_Task item_. Please filter the entries and return only the lines that include "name".

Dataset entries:
+++++
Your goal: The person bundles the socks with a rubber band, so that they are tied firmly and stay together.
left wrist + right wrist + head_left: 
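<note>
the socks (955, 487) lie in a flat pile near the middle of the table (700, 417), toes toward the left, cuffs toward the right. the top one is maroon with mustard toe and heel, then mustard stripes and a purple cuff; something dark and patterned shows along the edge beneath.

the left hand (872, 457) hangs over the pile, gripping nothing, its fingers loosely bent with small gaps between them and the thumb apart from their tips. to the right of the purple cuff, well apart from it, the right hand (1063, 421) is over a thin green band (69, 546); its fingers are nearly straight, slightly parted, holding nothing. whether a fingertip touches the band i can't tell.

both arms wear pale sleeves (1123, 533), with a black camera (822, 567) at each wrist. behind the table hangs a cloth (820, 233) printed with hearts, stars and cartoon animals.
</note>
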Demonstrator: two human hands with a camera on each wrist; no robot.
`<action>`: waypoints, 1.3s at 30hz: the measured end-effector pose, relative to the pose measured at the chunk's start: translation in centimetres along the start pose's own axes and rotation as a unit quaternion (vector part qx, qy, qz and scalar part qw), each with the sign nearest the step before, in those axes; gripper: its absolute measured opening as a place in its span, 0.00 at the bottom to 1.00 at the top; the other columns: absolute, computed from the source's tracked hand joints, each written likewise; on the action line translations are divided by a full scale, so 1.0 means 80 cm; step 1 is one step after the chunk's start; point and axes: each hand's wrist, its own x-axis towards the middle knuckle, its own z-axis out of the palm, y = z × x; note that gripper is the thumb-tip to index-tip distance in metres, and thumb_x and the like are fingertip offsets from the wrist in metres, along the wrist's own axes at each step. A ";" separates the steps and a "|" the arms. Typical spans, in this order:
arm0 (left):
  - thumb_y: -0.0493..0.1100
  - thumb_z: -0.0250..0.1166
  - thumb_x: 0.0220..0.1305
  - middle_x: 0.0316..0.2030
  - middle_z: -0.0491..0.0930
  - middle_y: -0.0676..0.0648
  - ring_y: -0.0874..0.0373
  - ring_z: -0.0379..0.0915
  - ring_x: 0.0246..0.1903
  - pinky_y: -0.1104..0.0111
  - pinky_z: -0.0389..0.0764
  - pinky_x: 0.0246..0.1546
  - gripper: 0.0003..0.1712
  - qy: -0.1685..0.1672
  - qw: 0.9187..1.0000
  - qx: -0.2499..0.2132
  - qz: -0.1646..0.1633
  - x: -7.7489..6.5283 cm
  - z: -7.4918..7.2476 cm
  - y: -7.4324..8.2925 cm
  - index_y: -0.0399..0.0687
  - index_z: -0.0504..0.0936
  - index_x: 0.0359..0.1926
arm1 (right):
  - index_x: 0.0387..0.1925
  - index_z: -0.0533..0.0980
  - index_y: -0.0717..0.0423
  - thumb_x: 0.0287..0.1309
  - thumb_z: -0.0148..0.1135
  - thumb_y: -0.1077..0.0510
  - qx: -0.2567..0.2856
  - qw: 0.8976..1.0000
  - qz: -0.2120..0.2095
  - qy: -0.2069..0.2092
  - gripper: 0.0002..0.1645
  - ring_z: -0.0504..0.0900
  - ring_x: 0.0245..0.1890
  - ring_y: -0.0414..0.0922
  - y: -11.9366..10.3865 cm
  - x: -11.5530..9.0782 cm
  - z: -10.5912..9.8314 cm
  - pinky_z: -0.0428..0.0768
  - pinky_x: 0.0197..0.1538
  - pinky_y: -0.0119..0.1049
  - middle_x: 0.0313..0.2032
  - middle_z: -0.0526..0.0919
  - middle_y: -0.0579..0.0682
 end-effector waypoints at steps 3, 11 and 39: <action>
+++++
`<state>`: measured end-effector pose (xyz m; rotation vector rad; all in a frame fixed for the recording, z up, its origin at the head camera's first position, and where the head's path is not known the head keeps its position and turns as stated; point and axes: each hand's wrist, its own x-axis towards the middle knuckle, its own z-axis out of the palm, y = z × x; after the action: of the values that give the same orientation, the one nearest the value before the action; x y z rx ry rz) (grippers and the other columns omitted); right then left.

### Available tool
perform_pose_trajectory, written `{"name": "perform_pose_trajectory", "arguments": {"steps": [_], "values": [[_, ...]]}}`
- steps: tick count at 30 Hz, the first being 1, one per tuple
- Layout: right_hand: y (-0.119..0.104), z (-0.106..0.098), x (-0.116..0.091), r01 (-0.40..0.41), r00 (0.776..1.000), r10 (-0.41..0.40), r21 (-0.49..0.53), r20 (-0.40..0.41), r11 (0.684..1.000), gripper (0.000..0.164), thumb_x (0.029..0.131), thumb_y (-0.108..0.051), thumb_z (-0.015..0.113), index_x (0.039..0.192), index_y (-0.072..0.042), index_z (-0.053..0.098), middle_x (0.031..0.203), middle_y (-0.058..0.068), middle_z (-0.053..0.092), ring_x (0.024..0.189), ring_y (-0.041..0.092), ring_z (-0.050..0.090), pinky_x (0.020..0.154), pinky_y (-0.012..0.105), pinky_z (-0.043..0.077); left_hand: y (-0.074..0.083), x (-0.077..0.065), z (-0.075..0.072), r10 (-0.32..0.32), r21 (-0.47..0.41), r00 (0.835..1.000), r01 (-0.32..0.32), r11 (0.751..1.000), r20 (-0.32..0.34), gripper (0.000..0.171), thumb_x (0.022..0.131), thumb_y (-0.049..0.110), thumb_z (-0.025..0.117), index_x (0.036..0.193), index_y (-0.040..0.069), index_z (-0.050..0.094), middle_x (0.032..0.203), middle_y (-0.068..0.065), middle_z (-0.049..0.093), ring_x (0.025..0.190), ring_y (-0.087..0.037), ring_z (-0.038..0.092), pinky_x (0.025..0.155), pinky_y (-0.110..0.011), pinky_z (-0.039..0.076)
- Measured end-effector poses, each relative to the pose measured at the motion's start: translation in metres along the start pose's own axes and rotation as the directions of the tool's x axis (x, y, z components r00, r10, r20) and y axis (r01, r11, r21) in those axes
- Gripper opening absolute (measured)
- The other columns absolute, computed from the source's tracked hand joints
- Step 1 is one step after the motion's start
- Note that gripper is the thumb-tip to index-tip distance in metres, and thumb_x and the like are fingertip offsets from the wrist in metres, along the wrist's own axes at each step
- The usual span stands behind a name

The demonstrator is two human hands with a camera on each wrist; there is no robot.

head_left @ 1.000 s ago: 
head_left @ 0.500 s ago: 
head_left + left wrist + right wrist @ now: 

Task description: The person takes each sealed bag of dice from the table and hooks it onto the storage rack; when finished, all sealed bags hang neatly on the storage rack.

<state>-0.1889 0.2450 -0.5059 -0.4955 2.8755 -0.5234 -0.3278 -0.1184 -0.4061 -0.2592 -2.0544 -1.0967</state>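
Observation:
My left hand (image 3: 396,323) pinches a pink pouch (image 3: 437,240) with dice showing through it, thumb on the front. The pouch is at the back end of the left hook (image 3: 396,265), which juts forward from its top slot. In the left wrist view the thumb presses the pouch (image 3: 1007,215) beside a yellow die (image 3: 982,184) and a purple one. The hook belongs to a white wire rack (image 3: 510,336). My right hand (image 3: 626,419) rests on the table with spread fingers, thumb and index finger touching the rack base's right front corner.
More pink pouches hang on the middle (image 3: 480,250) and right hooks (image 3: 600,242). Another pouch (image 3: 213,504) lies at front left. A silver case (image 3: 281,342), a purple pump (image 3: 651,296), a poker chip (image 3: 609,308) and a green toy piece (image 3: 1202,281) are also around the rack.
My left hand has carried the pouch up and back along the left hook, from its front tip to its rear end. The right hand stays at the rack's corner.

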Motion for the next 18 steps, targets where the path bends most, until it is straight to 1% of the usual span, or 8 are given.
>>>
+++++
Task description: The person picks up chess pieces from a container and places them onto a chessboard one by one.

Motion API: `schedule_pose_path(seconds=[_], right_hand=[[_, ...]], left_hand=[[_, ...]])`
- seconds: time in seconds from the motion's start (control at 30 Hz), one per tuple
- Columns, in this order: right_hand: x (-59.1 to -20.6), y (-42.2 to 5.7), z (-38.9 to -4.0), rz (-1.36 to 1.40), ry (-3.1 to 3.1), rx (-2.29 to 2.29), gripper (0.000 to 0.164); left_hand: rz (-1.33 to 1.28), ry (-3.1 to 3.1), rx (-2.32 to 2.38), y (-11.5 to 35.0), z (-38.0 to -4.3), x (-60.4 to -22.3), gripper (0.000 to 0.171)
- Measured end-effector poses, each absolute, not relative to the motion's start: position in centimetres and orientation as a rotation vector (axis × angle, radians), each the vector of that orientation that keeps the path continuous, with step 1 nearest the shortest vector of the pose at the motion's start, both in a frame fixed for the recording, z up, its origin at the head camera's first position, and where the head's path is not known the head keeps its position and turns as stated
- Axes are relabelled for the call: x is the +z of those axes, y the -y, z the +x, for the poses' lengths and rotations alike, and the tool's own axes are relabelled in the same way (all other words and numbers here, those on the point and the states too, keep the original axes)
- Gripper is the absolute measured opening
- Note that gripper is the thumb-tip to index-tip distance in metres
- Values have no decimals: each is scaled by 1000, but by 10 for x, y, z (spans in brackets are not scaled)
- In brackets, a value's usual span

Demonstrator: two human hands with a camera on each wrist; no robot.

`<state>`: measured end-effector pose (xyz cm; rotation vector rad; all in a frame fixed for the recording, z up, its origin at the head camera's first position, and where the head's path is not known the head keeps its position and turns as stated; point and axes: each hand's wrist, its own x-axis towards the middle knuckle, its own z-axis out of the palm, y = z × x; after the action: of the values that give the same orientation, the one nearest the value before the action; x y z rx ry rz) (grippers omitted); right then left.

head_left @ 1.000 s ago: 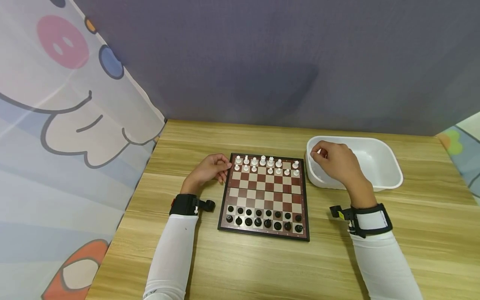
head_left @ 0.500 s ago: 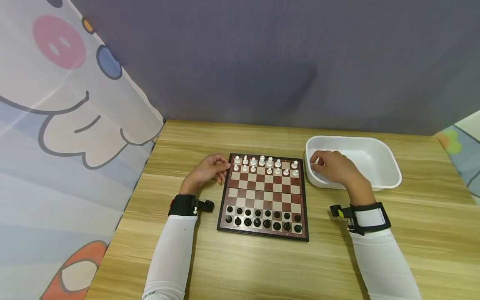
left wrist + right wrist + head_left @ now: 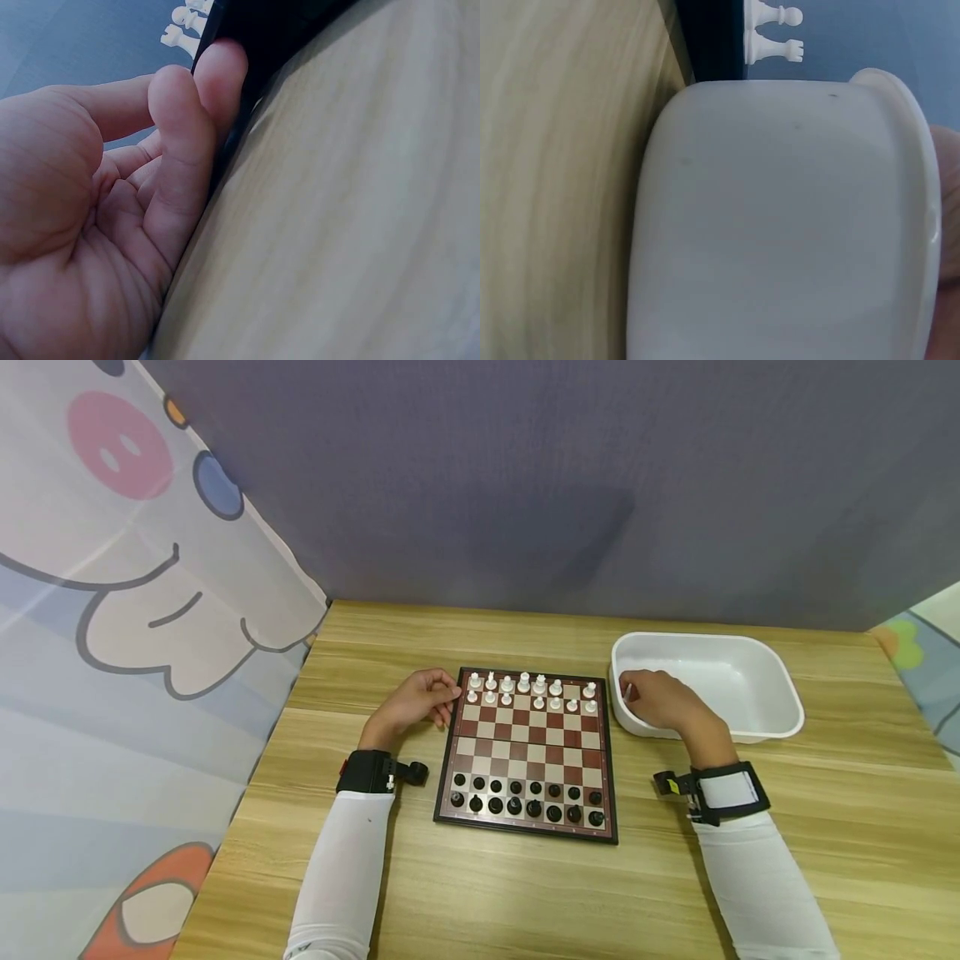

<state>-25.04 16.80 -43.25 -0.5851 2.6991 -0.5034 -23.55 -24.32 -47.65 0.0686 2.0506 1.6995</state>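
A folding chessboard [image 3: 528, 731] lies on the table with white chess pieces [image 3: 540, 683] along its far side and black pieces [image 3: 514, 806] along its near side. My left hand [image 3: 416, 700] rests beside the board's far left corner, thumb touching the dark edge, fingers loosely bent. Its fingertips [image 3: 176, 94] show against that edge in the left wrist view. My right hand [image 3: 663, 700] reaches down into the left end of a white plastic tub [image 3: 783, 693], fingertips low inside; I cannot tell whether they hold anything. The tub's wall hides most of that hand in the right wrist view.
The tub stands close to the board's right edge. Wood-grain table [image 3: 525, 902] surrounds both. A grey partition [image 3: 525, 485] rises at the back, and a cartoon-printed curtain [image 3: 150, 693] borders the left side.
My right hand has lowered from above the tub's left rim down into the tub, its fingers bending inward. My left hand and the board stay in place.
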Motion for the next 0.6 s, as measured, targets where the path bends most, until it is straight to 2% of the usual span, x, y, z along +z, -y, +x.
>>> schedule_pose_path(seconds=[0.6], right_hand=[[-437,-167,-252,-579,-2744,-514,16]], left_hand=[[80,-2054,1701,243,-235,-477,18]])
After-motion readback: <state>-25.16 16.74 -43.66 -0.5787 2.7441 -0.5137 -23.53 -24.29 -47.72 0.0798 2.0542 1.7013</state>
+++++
_Finished exercise_.
perform_pose_trajectory, written `{"name": "perform_pose_trajectory", "arguments": {"steps": [_], "values": [[_, ...]]}}`
- The usual span stands behind a name

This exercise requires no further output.